### EXERCISE DIRECTIONS
Restate verbatim the span of lines below between the line with "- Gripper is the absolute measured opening" and the line with "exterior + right", including those two lines, and only that span.

### INPUT DATA
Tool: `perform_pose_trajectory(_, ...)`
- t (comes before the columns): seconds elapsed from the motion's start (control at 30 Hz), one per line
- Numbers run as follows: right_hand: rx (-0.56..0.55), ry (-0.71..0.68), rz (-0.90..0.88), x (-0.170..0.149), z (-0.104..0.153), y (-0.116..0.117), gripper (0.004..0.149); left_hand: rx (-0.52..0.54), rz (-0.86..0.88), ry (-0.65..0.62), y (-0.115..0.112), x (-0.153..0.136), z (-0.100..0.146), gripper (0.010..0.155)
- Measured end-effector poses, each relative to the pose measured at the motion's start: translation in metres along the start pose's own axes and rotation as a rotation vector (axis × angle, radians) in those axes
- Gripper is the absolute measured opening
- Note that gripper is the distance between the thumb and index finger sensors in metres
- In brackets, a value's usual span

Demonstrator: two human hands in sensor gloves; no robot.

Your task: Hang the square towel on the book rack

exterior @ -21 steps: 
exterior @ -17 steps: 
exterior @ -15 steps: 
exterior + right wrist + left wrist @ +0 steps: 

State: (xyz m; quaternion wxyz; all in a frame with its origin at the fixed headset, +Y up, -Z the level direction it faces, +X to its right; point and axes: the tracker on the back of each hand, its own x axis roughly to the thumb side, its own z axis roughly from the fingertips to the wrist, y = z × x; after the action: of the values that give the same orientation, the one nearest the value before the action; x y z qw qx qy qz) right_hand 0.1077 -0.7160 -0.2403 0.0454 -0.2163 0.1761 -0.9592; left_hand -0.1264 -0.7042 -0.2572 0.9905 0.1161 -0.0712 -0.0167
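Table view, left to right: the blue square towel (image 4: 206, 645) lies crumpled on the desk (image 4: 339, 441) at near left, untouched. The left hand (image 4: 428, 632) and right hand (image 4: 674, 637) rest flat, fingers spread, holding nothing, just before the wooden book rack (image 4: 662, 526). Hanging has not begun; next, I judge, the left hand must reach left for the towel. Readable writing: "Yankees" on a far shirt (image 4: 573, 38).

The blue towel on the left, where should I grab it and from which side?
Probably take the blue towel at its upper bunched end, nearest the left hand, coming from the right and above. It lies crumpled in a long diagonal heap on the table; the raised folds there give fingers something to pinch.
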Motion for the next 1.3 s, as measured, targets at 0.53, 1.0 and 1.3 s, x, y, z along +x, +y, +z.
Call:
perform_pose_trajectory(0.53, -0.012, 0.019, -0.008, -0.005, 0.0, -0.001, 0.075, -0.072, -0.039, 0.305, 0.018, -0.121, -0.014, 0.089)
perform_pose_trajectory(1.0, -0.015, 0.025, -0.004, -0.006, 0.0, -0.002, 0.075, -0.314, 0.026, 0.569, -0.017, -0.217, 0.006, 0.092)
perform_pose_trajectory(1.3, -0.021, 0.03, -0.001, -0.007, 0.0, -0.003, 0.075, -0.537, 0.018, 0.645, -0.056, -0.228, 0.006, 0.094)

### SOLUTION
- Gripper is the absolute measured opening
- Note that gripper is the distance between the thumb and index finger sensors in metres
- In brackets, a value's usual span

Demonstrator: two human hands in sensor gloves; no robot.

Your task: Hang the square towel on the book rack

exterior @ -21 steps: 
exterior @ -17 steps: 
exterior @ -15 steps: 
exterior + right wrist + left wrist @ +0 steps: 

Nothing else is part of this output.